Zamora bakes fresh bread and pastries daily. Diaz’s brother in law was head baker at Bouchon in Yountville, working for Thomas Keller. He came down to Monterey Park to help formulate a slightly sour ciabatta. The starter is from Bouchon, which they’ve been refreshing for eight years.
Diaz is a culinary historian. He said a San Francisco bakery has a sourdough starter that’s 108 years old, and there’s one in Egypt that’s been cultivated for 2000 years. Diaz said, “If you compare the breads, a starter cultivated in Napa is different from one in Monterey Park. In Napa, you might have mustard.”
Diaz has built a book of 500 torta recipes, each assigned a different number. All the options are listed in chalk on a huge blackboard. His favorite is #96 – Beef Tongue. I was also tempted by #151 – Mojito – roasted pork, garlic mojo and slow cooked onions – and #10 – Ahogada – slow cooked pork, spicy double dip, escabeche and extra napkins. There was even a sweet option, #71 – Fruity – mango, apples, orange, cream cheese and honey – but I was going savory all the way.
After deliberating, I opted for #25 – Bacalao ($6.45, with a small side). The sourdough ciabatta was just out of the oven and tasted incredible. The ten-inch loaf was sliced and loaded with a skillet full of potato chunks, red onions, garlic, peppers, green Spanish olives and parsley, all braised in olive oil. Diaz said it’s his mother-in-law’s recipe, a Christmas dish that requires de-salting Nova Scotia cod for two days and 6-8 hours of stovetop braising.

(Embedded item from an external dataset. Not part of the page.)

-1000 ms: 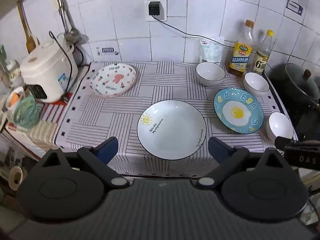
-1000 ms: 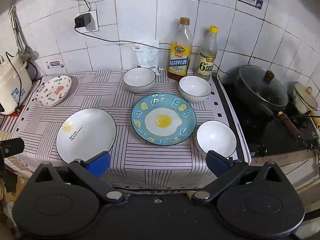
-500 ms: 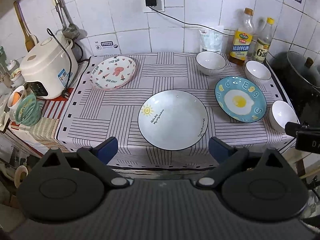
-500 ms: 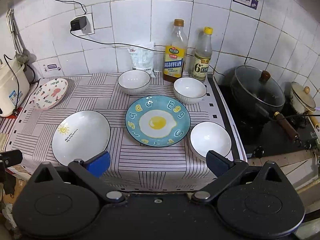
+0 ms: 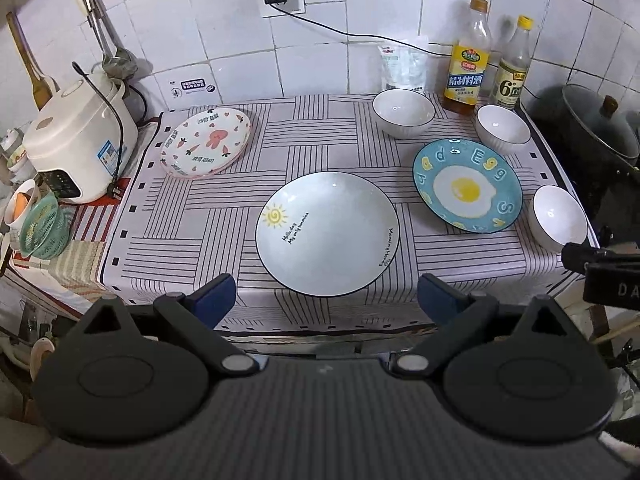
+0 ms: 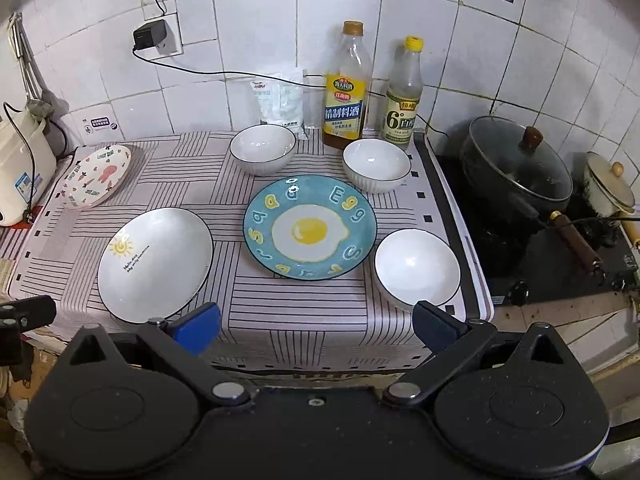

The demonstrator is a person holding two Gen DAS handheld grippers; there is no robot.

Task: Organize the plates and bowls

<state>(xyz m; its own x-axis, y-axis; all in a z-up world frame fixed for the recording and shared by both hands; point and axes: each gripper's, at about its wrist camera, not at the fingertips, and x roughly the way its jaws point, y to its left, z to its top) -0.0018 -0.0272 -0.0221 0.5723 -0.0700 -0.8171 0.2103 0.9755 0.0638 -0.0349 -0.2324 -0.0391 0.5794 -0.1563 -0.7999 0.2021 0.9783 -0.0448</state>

Cook’s Tortas offers several interesting sides, including red fries (sweet potato fries dusted with shichimi togarashi), watermelon pickles and this grated carrot salad, sweet from raisins, green apples and cinnamon.
Ms. Zamora’s buttered biscuit with apple-loquat marmalade was irresistible, nice and moist. There were also house-made strawberry-orange and pear marmalades. The orange butter cookie, dusted with sugar granules, was a little too dry.
It was tempting to go for #1: Chef’s Special. “You’re at my mercy,” and it read “Hint: Bacon, Egg, Avocado.”
As for the future, Diaz plans to open a second Dorados, on the corner of Main & Garfield in Alhambra. He also plans to expand the hours at Cook’s Tortas, once he can find more cooks. I’m looking forward to eating my way through Diaz’s recipe book.